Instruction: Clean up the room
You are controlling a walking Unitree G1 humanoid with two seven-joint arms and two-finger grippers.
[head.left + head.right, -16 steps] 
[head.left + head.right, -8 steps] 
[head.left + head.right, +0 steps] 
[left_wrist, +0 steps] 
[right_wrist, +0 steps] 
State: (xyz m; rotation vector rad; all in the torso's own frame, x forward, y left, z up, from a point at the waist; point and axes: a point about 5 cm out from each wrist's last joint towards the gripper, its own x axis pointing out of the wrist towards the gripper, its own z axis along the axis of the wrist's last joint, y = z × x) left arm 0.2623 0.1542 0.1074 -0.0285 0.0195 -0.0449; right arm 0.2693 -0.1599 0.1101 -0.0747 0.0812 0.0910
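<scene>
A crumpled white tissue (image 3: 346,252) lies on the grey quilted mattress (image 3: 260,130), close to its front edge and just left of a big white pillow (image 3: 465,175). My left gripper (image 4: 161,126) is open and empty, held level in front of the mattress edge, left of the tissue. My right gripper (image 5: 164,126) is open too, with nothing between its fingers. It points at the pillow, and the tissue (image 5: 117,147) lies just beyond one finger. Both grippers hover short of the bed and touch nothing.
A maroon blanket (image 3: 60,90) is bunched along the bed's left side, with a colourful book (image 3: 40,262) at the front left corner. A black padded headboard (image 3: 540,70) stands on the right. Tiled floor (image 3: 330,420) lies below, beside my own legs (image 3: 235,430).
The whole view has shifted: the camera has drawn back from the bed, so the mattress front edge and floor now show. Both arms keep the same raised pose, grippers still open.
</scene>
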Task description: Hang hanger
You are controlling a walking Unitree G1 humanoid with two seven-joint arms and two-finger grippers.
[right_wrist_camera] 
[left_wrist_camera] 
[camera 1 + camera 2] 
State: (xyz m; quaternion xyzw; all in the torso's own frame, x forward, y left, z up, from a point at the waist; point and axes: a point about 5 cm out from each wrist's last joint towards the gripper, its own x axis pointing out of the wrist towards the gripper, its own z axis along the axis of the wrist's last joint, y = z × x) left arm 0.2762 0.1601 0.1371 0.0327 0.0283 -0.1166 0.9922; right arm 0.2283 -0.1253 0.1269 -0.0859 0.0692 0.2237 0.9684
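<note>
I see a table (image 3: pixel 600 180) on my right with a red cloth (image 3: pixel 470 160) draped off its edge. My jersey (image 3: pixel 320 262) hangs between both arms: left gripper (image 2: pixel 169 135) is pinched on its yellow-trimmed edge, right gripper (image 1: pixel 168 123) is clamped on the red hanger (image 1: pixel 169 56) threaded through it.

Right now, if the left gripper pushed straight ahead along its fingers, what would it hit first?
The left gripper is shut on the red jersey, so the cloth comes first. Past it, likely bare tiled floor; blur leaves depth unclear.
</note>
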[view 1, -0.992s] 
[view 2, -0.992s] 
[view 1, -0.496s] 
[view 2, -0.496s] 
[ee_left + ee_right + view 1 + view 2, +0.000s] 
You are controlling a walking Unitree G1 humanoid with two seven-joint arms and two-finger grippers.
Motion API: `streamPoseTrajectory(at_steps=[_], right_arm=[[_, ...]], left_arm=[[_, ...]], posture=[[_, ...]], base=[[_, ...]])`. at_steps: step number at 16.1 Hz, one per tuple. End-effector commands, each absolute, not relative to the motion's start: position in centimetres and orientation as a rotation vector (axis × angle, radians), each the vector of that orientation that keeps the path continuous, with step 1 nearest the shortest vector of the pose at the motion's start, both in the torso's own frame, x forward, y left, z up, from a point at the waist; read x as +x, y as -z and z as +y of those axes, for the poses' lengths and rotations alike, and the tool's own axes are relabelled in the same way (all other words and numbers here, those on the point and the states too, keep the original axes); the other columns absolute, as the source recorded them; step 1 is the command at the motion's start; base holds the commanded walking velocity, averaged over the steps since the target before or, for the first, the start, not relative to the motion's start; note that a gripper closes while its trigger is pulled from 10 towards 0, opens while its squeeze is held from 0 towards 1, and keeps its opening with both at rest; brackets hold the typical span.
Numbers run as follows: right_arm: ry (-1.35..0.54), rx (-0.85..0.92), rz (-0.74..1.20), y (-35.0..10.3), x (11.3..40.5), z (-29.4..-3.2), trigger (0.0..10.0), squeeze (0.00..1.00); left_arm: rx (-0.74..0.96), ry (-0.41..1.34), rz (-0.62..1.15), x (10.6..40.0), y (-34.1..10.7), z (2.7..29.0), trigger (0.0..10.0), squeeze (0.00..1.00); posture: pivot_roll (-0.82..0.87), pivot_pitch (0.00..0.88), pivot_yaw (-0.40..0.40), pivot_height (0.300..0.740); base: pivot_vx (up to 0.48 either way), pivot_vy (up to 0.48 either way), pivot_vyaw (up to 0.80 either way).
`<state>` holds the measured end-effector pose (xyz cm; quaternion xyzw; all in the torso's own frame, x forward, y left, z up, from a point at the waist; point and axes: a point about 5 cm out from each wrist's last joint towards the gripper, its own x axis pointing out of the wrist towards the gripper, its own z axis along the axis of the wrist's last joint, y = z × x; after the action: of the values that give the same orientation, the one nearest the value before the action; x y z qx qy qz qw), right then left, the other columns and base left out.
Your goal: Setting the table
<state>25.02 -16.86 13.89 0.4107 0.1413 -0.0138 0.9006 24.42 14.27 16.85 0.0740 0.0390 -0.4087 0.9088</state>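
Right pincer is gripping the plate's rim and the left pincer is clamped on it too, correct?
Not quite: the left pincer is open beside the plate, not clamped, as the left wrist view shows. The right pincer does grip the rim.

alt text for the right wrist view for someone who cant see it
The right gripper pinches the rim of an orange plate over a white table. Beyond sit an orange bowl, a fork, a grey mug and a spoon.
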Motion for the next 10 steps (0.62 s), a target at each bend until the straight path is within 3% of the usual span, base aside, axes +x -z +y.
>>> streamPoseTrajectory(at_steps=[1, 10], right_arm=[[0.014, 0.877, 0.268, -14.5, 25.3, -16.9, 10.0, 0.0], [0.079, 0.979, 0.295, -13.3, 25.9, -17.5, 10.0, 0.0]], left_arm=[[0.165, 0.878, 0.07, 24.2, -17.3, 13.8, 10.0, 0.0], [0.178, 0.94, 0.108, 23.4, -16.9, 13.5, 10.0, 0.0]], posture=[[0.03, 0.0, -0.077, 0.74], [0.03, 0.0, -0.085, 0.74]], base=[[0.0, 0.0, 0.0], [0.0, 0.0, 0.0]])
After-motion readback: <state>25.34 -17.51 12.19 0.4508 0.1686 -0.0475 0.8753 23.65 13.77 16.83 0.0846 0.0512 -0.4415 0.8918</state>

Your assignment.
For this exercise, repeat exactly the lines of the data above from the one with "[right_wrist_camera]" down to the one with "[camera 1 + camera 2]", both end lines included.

Solution.
[right_wrist_camera] 
[left_wrist_camera] 
[camera 1 + camera 2] 

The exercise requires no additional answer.